It’s been a fascinating journey. We’ve learned a lot. And now we’re here to tie that research together into a story across time. There is more to discover.

Let’s take a look.

2008-09: The Surprising Truth About Customer Loyalty

The story starts when Challenger was part of CEB (acquired by Gartner in 2017 and spun off as Challenger in 2018). In the years leading up to, and right through, the global financial crisis of 2008-09, our group conducted a widescale study (the largest-ever study of its kind) that would eventually change the way sales and marketing leaders looked at, and set about acquiring, customer loyalty (i.e., the ways companies drive customers to buy, buy more, buy more often, and advocate on their behalf).
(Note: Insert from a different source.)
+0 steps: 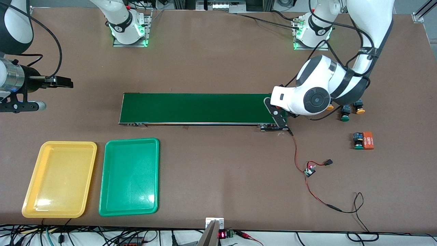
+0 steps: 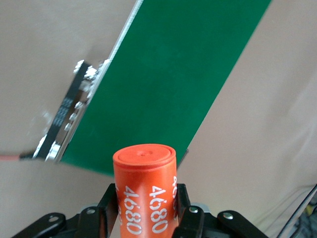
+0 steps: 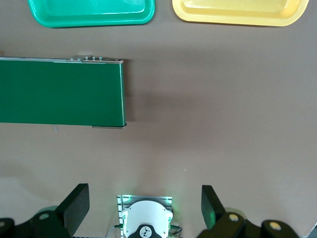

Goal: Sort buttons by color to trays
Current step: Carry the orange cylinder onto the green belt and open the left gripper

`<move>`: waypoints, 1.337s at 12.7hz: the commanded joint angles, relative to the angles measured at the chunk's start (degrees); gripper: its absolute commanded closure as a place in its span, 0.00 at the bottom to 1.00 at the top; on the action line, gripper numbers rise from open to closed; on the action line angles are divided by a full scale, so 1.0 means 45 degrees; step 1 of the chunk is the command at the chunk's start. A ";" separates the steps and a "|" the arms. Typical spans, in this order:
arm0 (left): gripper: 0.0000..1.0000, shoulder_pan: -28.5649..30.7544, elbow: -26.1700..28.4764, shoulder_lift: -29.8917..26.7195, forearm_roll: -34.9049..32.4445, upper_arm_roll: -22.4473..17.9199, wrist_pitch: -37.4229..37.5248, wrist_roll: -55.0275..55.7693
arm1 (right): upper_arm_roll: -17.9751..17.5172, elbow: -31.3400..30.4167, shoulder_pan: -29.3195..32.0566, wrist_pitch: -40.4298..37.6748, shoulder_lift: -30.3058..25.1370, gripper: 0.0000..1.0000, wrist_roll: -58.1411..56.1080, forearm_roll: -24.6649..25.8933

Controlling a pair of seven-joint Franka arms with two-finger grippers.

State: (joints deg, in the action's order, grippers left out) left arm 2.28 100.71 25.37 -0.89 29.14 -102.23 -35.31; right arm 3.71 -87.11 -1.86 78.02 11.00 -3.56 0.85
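Observation:
My left gripper (image 2: 146, 196) is shut on an upright orange cylinder marked 4680 (image 2: 144, 188), held over the conveyor belt's (image 2: 173, 74) end nearest the left arm. In the front view the left arm's wrist (image 1: 307, 97) covers that gripper. Three buttons lie past that end of the belt: a green-capped one (image 1: 344, 115), an orange-yellow one (image 1: 358, 108) and another orange-yellow one (image 1: 329, 108) half hidden by the arm. Another green-capped button (image 1: 357, 140) lies nearer the camera. The yellow tray (image 1: 58, 179) and green tray (image 1: 129, 176) hold nothing. My right gripper (image 1: 65, 82) waits open above the table at the right arm's end.
A second orange 4680 cylinder (image 1: 368, 140) lies touching the nearer green button. Red and black wires with a small circuit board (image 1: 310, 171) run from the conveyor belt (image 1: 194, 108) toward the front edge. The right wrist view shows both trays (image 3: 91, 12) (image 3: 237, 12) and the right arm's base (image 3: 145, 223).

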 commanded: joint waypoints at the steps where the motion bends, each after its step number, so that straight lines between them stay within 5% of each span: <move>1: 0.81 -0.0115 0.0529 0.0240 -0.0483 0.0067 -0.0932 -0.1564 | -0.0062 0.0021 0.0198 -0.0150 0.0055 0.00 -0.0283 -0.0168; 7: 0.72 -0.1149 0.1000 0.0846 -0.2205 0.0087 -0.2322 -0.2543 | -0.0043 0.0021 0.0217 -0.0150 0.0055 0.00 -0.0283 -0.0227; 8: 0.01 -0.1189 0.0999 0.0826 -0.2205 0.0068 -0.2264 -0.2544 | -0.0043 0.0021 0.0237 -0.0169 0.0075 0.00 -0.0283 -0.0227; 13: 0.00 -0.0489 0.0202 0.0126 -0.2031 0.0087 -0.0455 -0.2077 | -0.0043 0.0021 0.0237 -0.0111 0.0075 0.00 -0.0321 -0.0344; 17: 0.00 -0.0117 -0.2921 -0.0014 -0.1971 -0.0068 0.3766 0.0906 | -0.0043 -0.1183 0.0140 0.0665 -0.0604 0.00 -0.0283 -0.0422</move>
State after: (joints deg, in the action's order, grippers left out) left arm 1.54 93.13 25.38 -9.67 29.18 -91.26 -36.67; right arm 3.74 -87.79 -1.46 78.36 11.35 -3.76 -0.20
This ongoing survey of approximately 5,000 individuals — everyone from business owners and C-suite executives to end users, purchase influences, procurement officers, and even third-party consultants — aimed to determine what exactly they look for in B2B suppliers and solution providers.

The survey consisted of roughly 50 questions covering the typical reasons why a B2B buyer might choose one company over another, such as product efficacy, brand, service quality, and price-to-value ratio.

Then respondents were asked to report on the sales experience itself — what it’s actually like to buy from the named supplier relative to their competitors.

And finally, for the pinnacle of the survey, the survey asked each respondent to gauge their level of loyalty to these suppliers based on their likelihood to repurchase, increase spend, or advocate for their chosen supplier.

Years of previous loyalty research determined that the answers to these three questions better predict deeper, longer-lasting customer relationships than any other loyalty metric.

About the Analysis

  • 5,000 purchase decision makers and stakeholders from diverse, global B2B enterprises
  • 50 questions analyzing typical reasons why a B2B purchase decision maker might choose one supplier over another to test product efficacy, brand, service quality, and price-to-value ratio
  • Objective was to identify the drivers of customer loyalty and measure their impact on a customer’s likelihood to:
    • Keep buying from a particular supplier
    • Buy even more from a supplier going forward
    • Advocate on a supplier’s behalf internally

So, just what is it that’s responsible for true customer loyalty? At the time, the answer was completely unexpected for most sales and marketing executives around the globe.

Today, many of those same sales and marketing executives would credit this insight with sparking dramatic shifts in their commercial strategy that ultimately produced significant gains in sales productivity and performance.

The Four Drivers of Customer Loyalty in B2B Sales

As fate would have it, this research unfolded around the global financial crisis (our most recent major economic disruption before COVID). But it was that disruption that led us to uncover an insight that would shape the way B2B solution providers go to market, even over a decade later.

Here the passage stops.